The authors investigate two publicly available Web knowledge bases, Wikipedia and Yago, in an attempt to leverage semantic information and increase the performance level of a state-of-the-art coreference resolution engine. They extract semantic compatibility and aliasing information from Wikipedia and Yago, and incorporate it into a coreference resolution system. The authors show that using such knowledge with no disambiguation and filtering does not bring any improvement over the baseline, mirroring the previous findings (Ponzetto & Poesio, 2009). They propose, therefore, a number of solutions to reduce the amount of noise coming from Web resources: using disambiguation tools for Wikipedia, pruning Yago to eliminate the most generic categories and imposing additional constraints on affected mentions. The evaluation experiments on the ACE-02 corpus show that the knowledge, extracted from Wikipedia and Yago, improves the system’s performance by 2-3 percentage points.
TopCoreference is a complex phenomenon and therefore a robust and reliable approach to the problem should address numerous linguistic and common-sense aspects of the task. Previous studies have investigated possibilities for extracting such knowledge from WordNet (Harabagiu, Bunescu, & Maiorano, 2001, Huang, G., W., & A., 2009), Wikipedia (Ponzetto & Strube, 2006) or large text corpora (Haghighi & Klein, 2009, Bean & Riloff, 2004, Garera & Yarowsky, 2006, Yang & Su, 2007).
In the present study, we investigate possibilities of integrating information extracted from Wikipedia and Yago into a coreference resolution system. It has been shown that, even though at earlier stages web knowledge bases might be a source of valuable information (Ponzetto & Strube, 2006), the expansion of such resources inevitably leads to an increase in the amount of noise, making them hardly usable for our application (Ponzetto & Poesio, 2009).

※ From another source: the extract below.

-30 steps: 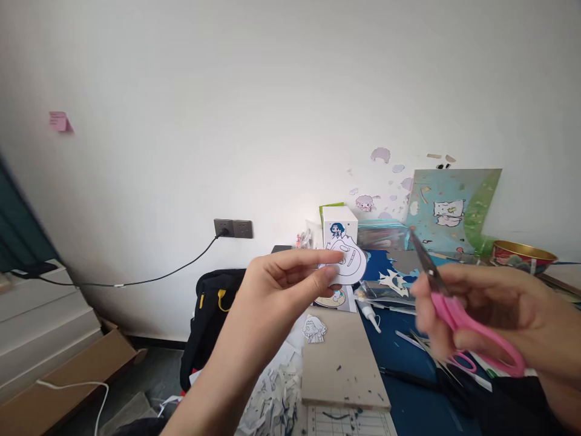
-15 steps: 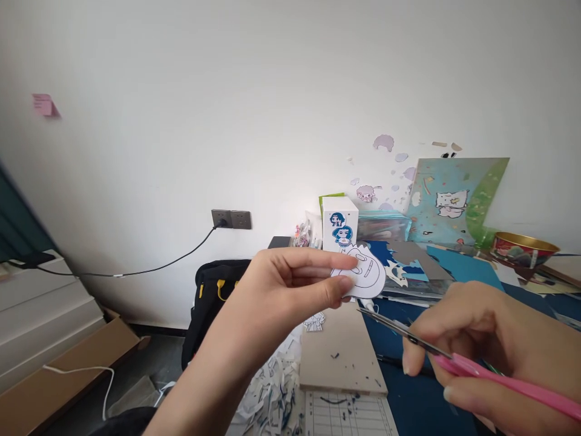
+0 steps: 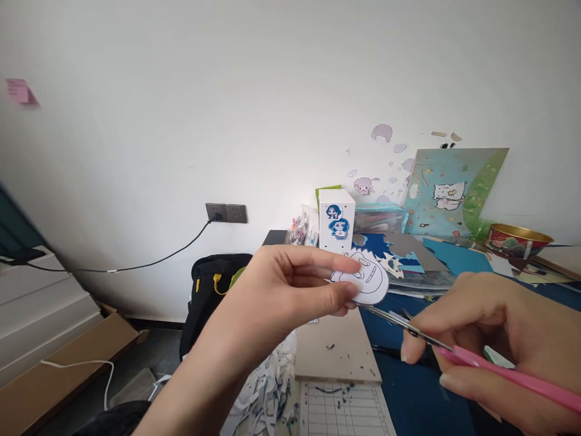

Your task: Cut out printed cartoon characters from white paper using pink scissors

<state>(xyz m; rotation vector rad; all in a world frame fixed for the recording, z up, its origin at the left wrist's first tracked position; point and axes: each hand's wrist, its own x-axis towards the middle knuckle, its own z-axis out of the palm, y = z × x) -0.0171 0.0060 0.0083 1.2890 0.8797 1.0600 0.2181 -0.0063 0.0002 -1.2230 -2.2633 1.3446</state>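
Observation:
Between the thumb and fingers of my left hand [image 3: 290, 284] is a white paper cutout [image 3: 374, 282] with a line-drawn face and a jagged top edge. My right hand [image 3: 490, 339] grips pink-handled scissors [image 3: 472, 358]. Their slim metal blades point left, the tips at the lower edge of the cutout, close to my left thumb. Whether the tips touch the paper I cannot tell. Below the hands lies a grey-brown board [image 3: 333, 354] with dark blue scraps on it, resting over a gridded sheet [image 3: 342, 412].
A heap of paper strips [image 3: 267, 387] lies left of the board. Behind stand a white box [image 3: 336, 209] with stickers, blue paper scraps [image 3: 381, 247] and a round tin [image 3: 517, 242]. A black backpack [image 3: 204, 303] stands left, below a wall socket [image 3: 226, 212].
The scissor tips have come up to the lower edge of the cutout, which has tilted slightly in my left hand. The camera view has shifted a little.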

The research line on Wikipedia related to our work is the automatic annotation of terms in a plain text with links to Wikipedia pages. In fact, it is a WSD task because its goal is to link a term in a sentence to the Wikipedia concept that best expresses its sense. Some well-known approaches to this task include (Csomai & Mihalcea, 2008) and (Milne & Witten, 2008). They perform the so-called wikification of the document, that is they first identify the main concepts in a text and then annotate them with links to Wikipedia pages.